--- Data ---

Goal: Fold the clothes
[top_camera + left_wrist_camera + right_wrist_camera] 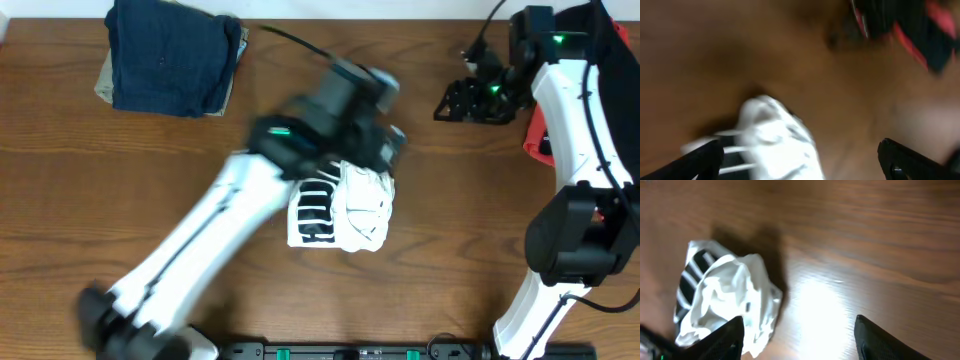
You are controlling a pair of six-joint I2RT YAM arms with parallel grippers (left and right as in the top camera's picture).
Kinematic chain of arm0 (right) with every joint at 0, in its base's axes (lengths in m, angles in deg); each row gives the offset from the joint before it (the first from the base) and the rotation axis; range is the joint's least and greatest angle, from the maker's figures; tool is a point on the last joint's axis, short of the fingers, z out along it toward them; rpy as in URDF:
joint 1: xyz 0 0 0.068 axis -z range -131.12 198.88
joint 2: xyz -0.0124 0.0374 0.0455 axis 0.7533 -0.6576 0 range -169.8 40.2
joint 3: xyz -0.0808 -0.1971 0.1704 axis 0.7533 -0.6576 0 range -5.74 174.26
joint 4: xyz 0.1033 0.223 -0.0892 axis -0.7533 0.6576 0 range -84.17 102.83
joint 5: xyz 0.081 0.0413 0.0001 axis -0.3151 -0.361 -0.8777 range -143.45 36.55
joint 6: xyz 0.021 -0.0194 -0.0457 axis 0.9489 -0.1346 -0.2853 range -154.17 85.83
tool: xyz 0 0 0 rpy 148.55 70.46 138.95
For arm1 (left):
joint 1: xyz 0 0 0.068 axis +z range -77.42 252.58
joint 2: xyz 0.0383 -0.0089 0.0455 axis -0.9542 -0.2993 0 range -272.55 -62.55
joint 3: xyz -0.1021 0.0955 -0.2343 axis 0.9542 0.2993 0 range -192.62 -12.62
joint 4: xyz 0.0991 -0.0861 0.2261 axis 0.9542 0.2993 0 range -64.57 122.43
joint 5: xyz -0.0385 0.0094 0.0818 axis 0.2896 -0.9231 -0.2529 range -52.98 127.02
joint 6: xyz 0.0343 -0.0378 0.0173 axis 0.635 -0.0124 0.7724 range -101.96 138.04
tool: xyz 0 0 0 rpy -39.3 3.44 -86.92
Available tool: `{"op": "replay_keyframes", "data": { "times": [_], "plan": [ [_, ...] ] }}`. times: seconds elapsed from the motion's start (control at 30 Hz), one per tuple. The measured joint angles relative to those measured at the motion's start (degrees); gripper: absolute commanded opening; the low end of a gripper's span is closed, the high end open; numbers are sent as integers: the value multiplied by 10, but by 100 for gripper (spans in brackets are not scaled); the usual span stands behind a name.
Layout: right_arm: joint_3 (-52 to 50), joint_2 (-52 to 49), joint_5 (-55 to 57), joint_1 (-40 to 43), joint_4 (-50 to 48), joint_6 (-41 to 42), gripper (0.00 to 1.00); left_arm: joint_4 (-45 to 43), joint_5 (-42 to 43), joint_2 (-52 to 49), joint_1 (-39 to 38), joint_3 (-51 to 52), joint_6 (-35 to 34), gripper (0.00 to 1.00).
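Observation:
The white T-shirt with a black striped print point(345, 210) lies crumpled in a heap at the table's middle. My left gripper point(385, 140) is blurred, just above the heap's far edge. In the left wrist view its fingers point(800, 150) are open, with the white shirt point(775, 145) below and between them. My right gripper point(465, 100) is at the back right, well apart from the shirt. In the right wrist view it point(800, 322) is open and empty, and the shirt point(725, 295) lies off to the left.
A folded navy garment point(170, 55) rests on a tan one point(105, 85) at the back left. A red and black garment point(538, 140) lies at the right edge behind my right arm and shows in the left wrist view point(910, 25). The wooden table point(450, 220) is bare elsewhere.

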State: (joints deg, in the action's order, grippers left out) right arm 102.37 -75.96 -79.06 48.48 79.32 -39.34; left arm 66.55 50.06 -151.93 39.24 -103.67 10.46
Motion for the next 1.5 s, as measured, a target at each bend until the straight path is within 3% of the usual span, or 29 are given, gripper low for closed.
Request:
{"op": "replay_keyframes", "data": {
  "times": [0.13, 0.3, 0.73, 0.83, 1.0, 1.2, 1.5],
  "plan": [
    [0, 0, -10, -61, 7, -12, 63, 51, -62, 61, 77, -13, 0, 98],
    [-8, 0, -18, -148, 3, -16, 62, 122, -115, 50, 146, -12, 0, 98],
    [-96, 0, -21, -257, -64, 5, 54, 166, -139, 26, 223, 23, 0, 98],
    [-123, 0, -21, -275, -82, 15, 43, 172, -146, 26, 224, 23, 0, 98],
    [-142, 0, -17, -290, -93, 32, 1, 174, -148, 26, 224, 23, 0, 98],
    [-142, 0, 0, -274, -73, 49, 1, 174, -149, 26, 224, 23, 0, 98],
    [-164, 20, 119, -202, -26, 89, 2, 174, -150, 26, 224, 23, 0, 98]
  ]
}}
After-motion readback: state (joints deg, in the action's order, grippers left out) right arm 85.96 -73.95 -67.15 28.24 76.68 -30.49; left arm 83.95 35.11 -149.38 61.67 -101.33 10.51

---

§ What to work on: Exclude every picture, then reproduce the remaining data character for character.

§ Exercise output:
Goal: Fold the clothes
[top_camera + left_wrist_camera + right_wrist_camera] 
You are controlling a pair of six-joint I2RT YAM arms with parallel grippers (left and right as in the top camera's picture).
Kinematic chain of arm0 (right) with every joint at 0, in its base's axes (lengths in m, angles in deg); each row gives the offset from the joint before it (the first from the base) and the rotation axis; range is the joint's least and greatest angle, from the maker's figures; tool is a point on the last joint's axis, short of the fingers, z out along it toward them; rpy as in URDF:
joint 1: xyz 0 0 0.068 axis -z range -131.12 198.88
joint 2: xyz -0.0124 0.0374 0.0455 axis 0.7533 -0.6576 0 range -169.8 40.2
joint 3: xyz -0.0808 -0.1971 0.1704 axis 0.7533 -0.6576 0 range -5.74 174.26
joint 4: xyz 0.1033 0.223 -0.0892 axis -0.7533 0.6576 0 range -84.17 102.83
joint 5: xyz 0.081 0.0413 0.0001 axis -0.3151 -0.361 -0.8777 range -143.45 36.55
joint 6: xyz 0.021 -0.0194 -0.0457 axis 0.9489 -0.1346 -0.2853 range -154.17 85.83
tool: xyz 0 0 0 rpy 148.55 70.46 138.95
For arm1 (left):
joint 1: xyz 0 0 0.068 axis +z range -77.42 252.58
joint 2: xyz 0.0383 -0.0089 0.0455 axis -0.9542 -0.2993 0 range -272.55 -62.55
joint 3: xyz -0.1021 0.0955 -0.2343 axis 0.9542 0.2993 0 range -192.62 -12.62
joint 4: xyz 0.0991 -0.0861 0.2261 axis 0.9542 0.2993 0 range -64.57 122.43
joint 5: xyz -0.0385 0.0094 0.0818 axis 0.2896 -0.9231 -0.2529 range -52.98 127.02
joint 6: xyz 0.0343 -0.0378 0.0173 axis 0.635 -0.0124 0.7724 range -101.96 138.04
tool: xyz 0 0 0 rpy -39.3 3.44 -86.92
Available tool: `{"op": "replay_keyframes", "data": { "times": [_], "plan": [ [_, ...] ] }}`. times: seconds elapsed from the motion's start (control at 30 Hz), one per tuple. The measured joint angles relative to those measured at the motion's start (degrees); gripper: absolute commanded opening; the low end of a gripper's span is closed, the high end open; numbers are sent as integers: the value multiplied by 10, but by 100 for gripper (spans in brackets are not scaled); the usual span stands behind a name.
Layout: right_arm: joint_3 (-52 to 50), joint_2 (-52 to 49), joint_5 (-55 to 57), joint_1 (-40 to 43), joint_4 (-50 to 48), joint_6 (-41 to 42), gripper (0.00 to 1.00); left_arm: joint_4 (-45 to 43), joint_5 (-42 to 43), joint_2 (-52 to 49), joint_1 (-39 to 38), joint_3 (-51 to 52), joint_6 (-35 to 34), gripper (0.00 to 1.00).
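Observation:
The white T-shirt with a black striped print point(345, 210) lies crumpled in a heap at the table's middle. My left gripper point(385, 140) is blurred, just above the heap's far edge. In the left wrist view its fingers point(800, 150) are open, with the white shirt point(775, 145) below and between them. My right gripper point(465, 100) is at the back right, well apart from the shirt. In the right wrist view it point(800, 322) is open and empty, and the shirt point(725, 295) lies off to the left.
A folded navy garment point(170, 55) rests on a tan one point(105, 85) at the back left. A red and black garment point(538, 140) lies at the right edge behind my right arm and shows in the left wrist view point(910, 25). The wooden table point(450, 220) is bare elsewhere.
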
State: (joints deg, in the action's order, grippers left out) right arm 102.37 -75.96 -79.06 48.48 79.32 -39.34; left arm 66.55 50.06 -151.93 39.24 -103.67 10.46
Motion for the next 1.5 s, as measured, a target at each bend until the straight path is within 3% of the usual span, or 29 are given, gripper low for closed.
Request:
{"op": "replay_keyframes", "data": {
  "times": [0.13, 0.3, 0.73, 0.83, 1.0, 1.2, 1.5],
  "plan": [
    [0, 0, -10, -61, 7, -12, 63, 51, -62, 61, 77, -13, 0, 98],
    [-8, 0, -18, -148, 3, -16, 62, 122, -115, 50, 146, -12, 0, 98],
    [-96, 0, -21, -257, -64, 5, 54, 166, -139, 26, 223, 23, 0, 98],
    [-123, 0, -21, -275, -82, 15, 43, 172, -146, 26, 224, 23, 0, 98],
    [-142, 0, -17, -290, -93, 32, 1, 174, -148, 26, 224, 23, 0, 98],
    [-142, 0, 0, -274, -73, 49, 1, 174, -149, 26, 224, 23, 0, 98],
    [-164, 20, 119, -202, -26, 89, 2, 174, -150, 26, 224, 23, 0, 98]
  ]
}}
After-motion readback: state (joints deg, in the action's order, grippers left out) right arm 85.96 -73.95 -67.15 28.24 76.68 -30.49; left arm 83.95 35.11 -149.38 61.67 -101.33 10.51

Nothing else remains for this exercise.